= Data supplied =

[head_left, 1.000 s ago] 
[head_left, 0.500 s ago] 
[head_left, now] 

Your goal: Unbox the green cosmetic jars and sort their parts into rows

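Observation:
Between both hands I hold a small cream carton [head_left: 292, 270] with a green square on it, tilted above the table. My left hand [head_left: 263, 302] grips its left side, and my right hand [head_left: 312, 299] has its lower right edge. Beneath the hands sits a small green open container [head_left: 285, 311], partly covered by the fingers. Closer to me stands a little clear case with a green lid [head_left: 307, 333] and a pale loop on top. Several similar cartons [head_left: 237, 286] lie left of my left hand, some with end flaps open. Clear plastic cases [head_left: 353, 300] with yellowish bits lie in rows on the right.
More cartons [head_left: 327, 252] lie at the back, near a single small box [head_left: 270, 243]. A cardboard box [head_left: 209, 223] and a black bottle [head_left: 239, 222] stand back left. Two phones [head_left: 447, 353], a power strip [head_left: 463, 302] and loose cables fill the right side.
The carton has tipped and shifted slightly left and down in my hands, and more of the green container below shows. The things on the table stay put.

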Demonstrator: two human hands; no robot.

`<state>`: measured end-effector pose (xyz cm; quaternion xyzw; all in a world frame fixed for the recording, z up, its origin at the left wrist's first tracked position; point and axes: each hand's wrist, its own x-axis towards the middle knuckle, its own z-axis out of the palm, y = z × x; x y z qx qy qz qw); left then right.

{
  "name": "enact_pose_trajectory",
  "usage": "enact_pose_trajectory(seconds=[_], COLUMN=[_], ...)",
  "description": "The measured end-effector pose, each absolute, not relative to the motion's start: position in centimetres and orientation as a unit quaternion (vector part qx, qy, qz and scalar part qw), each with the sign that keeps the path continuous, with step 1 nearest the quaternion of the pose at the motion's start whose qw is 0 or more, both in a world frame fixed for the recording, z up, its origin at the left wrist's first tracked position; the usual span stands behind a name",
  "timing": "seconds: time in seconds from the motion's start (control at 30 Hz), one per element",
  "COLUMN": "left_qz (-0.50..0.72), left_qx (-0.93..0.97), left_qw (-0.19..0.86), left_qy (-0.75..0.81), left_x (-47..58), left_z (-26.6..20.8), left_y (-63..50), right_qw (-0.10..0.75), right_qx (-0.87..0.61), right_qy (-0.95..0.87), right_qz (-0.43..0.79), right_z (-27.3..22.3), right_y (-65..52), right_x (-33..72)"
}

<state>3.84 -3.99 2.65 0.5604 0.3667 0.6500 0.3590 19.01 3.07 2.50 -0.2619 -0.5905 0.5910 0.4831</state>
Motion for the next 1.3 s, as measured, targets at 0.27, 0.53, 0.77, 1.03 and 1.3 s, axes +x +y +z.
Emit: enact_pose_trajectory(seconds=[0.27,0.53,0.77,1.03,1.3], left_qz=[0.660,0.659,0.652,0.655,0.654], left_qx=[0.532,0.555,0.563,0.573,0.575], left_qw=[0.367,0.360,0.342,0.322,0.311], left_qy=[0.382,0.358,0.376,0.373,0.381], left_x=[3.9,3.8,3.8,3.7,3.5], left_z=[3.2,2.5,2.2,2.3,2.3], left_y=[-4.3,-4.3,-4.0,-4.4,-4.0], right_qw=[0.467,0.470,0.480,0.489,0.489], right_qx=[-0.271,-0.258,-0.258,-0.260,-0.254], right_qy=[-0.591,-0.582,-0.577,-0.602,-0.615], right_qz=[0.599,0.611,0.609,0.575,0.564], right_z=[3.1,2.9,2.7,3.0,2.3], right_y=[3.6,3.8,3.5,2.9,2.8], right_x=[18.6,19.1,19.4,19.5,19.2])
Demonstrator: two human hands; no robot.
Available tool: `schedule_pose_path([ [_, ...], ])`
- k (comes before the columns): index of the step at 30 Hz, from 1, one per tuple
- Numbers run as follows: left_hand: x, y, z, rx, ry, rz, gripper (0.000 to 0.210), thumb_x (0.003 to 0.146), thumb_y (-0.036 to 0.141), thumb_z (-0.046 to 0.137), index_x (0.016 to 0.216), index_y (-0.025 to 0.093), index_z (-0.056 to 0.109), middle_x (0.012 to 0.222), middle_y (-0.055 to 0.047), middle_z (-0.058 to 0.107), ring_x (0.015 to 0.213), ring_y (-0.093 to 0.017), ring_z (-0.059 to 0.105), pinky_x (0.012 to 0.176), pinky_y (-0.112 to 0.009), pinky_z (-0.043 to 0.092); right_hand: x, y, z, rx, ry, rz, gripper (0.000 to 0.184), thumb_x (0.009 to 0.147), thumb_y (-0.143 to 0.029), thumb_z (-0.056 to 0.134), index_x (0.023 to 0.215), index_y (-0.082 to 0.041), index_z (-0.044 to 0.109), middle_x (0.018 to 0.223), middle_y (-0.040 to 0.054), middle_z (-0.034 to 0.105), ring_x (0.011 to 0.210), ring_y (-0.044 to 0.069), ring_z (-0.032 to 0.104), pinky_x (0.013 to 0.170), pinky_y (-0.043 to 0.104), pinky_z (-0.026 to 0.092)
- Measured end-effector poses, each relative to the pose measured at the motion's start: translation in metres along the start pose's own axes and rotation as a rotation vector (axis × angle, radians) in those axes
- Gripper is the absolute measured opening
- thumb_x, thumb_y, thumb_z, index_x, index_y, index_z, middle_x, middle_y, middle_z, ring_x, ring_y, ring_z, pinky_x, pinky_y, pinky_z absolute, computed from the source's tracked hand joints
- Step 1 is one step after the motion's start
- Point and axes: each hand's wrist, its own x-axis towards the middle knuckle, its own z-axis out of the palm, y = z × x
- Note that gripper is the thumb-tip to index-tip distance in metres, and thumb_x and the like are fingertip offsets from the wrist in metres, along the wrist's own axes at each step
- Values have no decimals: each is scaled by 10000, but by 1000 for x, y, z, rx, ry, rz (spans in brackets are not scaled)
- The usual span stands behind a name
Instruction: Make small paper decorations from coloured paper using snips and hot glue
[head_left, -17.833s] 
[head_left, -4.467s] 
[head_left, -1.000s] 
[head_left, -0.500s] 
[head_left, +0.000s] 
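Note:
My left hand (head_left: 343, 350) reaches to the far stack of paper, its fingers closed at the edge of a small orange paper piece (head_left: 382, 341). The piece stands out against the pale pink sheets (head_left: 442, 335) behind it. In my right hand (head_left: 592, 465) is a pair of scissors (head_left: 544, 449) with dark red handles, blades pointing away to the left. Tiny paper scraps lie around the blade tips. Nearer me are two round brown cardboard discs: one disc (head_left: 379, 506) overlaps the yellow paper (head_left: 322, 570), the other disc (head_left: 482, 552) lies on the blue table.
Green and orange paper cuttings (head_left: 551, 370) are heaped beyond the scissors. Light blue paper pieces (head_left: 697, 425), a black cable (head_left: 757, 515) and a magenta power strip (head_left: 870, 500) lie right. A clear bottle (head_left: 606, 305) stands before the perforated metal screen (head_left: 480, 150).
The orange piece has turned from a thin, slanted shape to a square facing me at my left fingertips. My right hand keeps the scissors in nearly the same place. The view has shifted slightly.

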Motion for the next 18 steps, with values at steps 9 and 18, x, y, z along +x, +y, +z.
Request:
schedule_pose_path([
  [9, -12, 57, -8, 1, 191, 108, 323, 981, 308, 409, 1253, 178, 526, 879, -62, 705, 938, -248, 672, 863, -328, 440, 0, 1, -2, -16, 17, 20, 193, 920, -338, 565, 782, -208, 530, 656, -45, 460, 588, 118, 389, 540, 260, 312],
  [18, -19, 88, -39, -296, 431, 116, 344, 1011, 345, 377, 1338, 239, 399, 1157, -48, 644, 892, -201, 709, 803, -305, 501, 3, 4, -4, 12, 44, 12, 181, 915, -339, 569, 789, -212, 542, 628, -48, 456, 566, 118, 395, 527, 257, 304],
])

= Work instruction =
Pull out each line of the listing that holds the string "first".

= Answer space =
`<state>`: measured end-effector pose (xyz cm; quaternion xyzw; all in a world frame fixed for the recording, z up, its origin at the left wrist's first tracked position; point and axes: each hand's wrist, its own x-axis towards the middle knuckle, its own z-axis out of the palm, y = z × x; x y z qx qy qz qw); left then right.
  "description": "The measured end-effector pose, each absolute, not relative to the motion's start: position in centimetres and orientation as a unit quaternion (vector part qx, qy, qz and scalar part qw), each with the sign that keeps the path continuous, with step 1 nearest the quaternion of the pose at the motion's start whose qw is 0 or more, both in a world frame fixed for the recording, z up, its origin at the left wrist's first tracked position; the usual span stands behind a name",

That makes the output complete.